Porquê? Porque quando se chega ao outro lado, começa-se a perceber uma coisa importante. Portugal pode andar devagar, mas há tempo para parar e cheirar as rosas.
Um país em rápida mutação
Portugal está a atravessar aquilo a que os economistas chamam uma rápida internacionalização. A crescente popularidade do país entre turistas, nómadas digitais, investidores e reformados transformou muitas regiões em menos de uma década. Os preços da habitação aumentaram acentuadamente em cidades como Lisboa, Porto e Algarve. As infra-estruturas estão sob pressão. O custo de vida aumentou em muitas zonas.
Seria irrealista fingir que esta transformação foi universalmente bem recebida. Os habitantes locais preocupam-se com a acessibilidade económica e o ritmo da mudança.
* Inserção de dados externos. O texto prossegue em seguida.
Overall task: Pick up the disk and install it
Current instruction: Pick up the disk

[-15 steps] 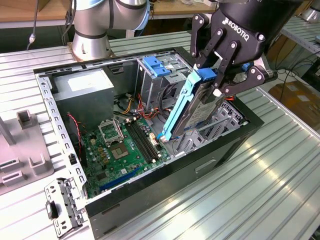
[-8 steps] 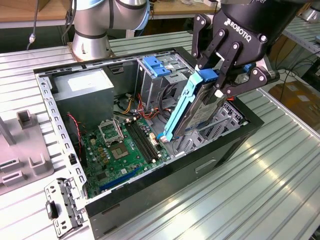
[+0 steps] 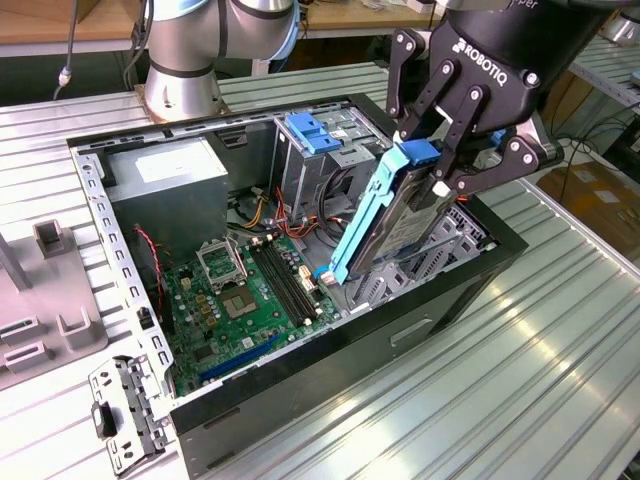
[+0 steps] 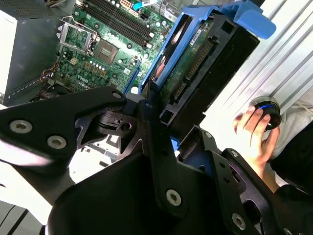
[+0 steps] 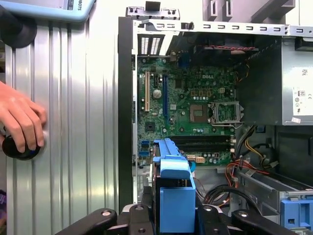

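The disk (image 3: 400, 225) is a flat drive in a blue plastic carrier, held on edge and tilted above the right side of the open computer case (image 3: 420, 310). My gripper (image 3: 437, 172) is shut on its upper end, fingers clamping the blue carrier. Its lower end hangs just over the drive area beside the motherboard (image 3: 250, 295). In the second wrist view the disk (image 4: 195, 68) shows its connector edge and green circuit board between the black fingers (image 4: 156, 132). In the first wrist view the blue carrier (image 5: 173, 191) stands between my fingers above the motherboard (image 5: 186, 107).
A grey power-supply box (image 3: 165, 185) sits in the case's back corner. Another blue drive carrier (image 3: 315, 130) sits in the bay at the back. A person's hand (image 5: 19, 122) rests on a black knob on the ribbed metal table (image 3: 560, 330). Grey fixtures (image 3: 45, 300) stand on the exterior view's left.
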Motion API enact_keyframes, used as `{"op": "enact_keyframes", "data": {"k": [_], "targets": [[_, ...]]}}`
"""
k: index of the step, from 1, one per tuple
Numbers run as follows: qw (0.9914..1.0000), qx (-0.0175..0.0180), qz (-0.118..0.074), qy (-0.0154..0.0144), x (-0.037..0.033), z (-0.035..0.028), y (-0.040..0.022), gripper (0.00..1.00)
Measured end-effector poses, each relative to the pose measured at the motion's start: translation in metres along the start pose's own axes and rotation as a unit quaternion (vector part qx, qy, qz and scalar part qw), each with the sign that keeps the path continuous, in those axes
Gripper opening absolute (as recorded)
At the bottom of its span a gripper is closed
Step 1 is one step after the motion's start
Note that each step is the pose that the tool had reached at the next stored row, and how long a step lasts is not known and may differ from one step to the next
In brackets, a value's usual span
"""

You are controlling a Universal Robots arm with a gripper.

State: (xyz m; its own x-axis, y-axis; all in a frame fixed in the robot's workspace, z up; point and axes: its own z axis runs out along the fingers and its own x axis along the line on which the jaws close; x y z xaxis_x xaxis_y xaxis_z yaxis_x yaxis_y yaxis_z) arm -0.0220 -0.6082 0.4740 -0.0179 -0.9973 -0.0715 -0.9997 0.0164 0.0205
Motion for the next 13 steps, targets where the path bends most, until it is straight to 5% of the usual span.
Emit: {"op": "enact_keyframes", "data": {"k": [13], "targets": [[1.00000, -0.0002, 0.000, 0.0000, 0.0023, -0.0002, -0.0035, 0.37]]}}
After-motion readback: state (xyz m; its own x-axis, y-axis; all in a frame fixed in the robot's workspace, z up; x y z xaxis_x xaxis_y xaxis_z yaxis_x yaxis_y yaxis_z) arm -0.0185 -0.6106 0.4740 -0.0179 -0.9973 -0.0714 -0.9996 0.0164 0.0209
Outros congratulam-se com as oportunidades económicas que a atenção internacional traz. Ambas as perspectivas podem ser verdadeiras. O facto é que Portugal está a sentir as dores de crescimento que muitas vezes acompanham o sucesso global.
A visão da linha da frente do sector imobiliário
Dirijo uma empresa imobiliária em Portugal e cerca de 80 por cento dos nossos compradores são estrangeiros, muitos deles norte-americanos, pelo que vejo este movimento da linha da frente e acredito firmemente que a honestidade serve muito melhor os clientes do que o marketing. Portugal é muitas vezes apresentado como um destino de sonho. Sol. Vinho. Uma costa bonita. Vida acessível. Todas estas coisas existem, mas também existem atrasos na construção, processos administrativos que exigem paciência e um ritmo de vida que pode ser frustrante se chegar com expectativas americanas de eficiência. Definir honestamente as expectativas é um dos serviços mais valiosos que podemos oferecer aos clientes que estão a pensar mudar-se. Quando as pessoas chegam preparadas para as diferenças, a experiência muda completamente. Em vez de frustração, aprendem a ter paciência. Em vez de resistência, começam a adaptar-se.
Para os americanos que estão a pensar mudar-se, compreender estas realidades antes de chegar pode fazer a diferença entre a frustração e um novo capítulo da vida profundamente gratificante.
O segredo que ninguém menciona
Muitas pessoas dizem que se mudam para Portugal para ter uma vida mais calma. O que raramente se apercebem é que Portugal vai impor esse estilo de vida, quer queiram quer não. Aqui as coisas são mais lentas. O almoço pode durar horas. As conversas prolongam-se. As consultas raramente são apressadas e são frequentemente adiadas.
No início, isto pode ser desconfortável para quem chega de culturas onde a eficiência é a ordem do dia. Mas algo interessante acontece quando se fica tempo suficiente. Começamos a mudar. A urgência desvanece-se e começamos a abrandar quase sem nos apercebermos e a prestar atenção aos pormenores da vida. O cheiro do café fresco moído e do pão quente de um café da vizinhança pela manhã. A magnífica luz do Atlântico que se reflecte nos edifícios centenários de azulejos portugueses. A amabilidade e o apreço que os portugueses demonstram por quem tenta aprender a sua língua. A vida quotidiana começa a desenrolar-se não com pressa, mas com calma e ao ritmo da sua nova vida.
Portugal não promete a perfeição. O que oferece é algo mais raro.
Tempo.
E num mundo que parece acelerar em todas as direcções ao mesmo tempo, isso pode ser uma das coisas mais valiosas que um país pode oferecer.